Sky has slashed the price of its no-contract streaming service to $13.95 a month - making it more competive with Netflix, which recently jacked-up its pricing.

Neon draws heavily on Sky's NZ-exclusive contract with HBO, and features binge-worthy classic series like Game of Thrones, Big Little Lies and Chernobyl, plus movies like First Man and Bohemian Rhapsody.

Neon previously cost $20 a month for its full-blooded version, including TV and movies - although there was also $12/month version that only offered TV series. That option has now been axed, meaning some users will pay more. There is now only one plan - the $13.95 a month offer that includes all content.

Netflix recently bumped the monthly price of its Basic plan by 4 per cent to $11.99, its Standard plan by 13 per cent to $16.99 and its Premium plan by 19 per cent to $21.99.

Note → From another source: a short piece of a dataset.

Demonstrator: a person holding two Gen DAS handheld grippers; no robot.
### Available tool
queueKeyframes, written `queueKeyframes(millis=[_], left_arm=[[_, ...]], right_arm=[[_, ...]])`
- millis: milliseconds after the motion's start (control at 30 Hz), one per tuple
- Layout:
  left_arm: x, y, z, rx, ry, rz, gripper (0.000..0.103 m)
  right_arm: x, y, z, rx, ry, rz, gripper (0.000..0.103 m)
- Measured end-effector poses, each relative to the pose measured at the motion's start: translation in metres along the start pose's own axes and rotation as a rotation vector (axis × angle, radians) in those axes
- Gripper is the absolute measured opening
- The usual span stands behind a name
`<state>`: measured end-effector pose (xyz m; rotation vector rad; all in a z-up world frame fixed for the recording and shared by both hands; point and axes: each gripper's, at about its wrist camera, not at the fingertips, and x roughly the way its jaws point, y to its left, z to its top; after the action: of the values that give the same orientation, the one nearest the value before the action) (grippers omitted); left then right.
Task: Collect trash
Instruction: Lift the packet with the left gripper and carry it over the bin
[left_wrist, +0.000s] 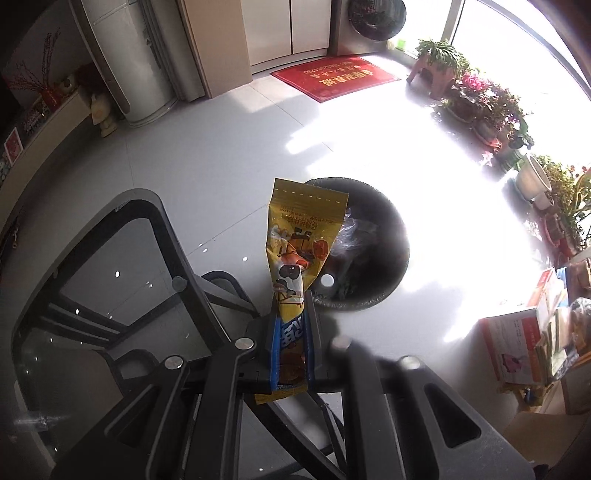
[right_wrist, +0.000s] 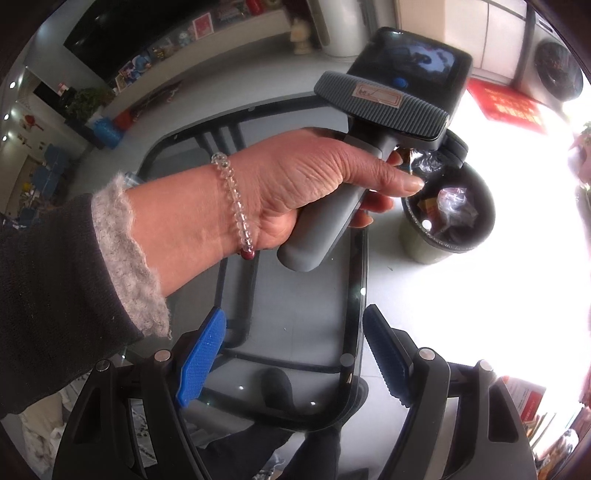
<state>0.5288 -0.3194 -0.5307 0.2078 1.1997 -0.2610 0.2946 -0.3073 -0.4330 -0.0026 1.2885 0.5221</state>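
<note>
My left gripper (left_wrist: 291, 306) is shut on a yellow snack wrapper (left_wrist: 299, 236) that sticks up from between the blue pads. It hangs at the near rim of a dark round trash bin (left_wrist: 376, 236) standing on the floor, with crumpled clear plastic inside. In the right wrist view the bin (right_wrist: 454, 206) is at the right, past the glass table's edge, and the left gripper's grey handle (right_wrist: 325, 221) is in the person's hand. My right gripper (right_wrist: 295, 354) is open and empty above the glass table (right_wrist: 295, 295).
The black-framed glass table (left_wrist: 110, 288) lies left and below. Potted plants (left_wrist: 491, 107) line the sunlit window at right. Boxes (left_wrist: 517, 343) are stacked at the right. A red doormat (left_wrist: 332, 77) lies by the far door.
</note>
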Motion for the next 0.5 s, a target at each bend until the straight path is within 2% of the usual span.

Netflix $16.99 Standard plan is the most directly comparable to Neon. Both let you stream to up to two devices at once in HD (high definition).

The Spark-owned Lightbox lets you stream all the TV shows you like on a $12.99/month (two screens) or $15.99/month (four screens) plan. Movies cost between $4.99 and $6.99.

Amazon Prime, which charges Kiwis in US dollars, costs US$2.99 ($4.30) a month for your first six months then US$5.99 ($7.20).

Disney Plus, which will hit NZ in November, will cost $9.99 a month or $99.99 a year.

Netflix is still the king in terms of having the most content, and being the only service that offers a 4K or Ultra High Definition option (on its $21.99/month four-screen plan).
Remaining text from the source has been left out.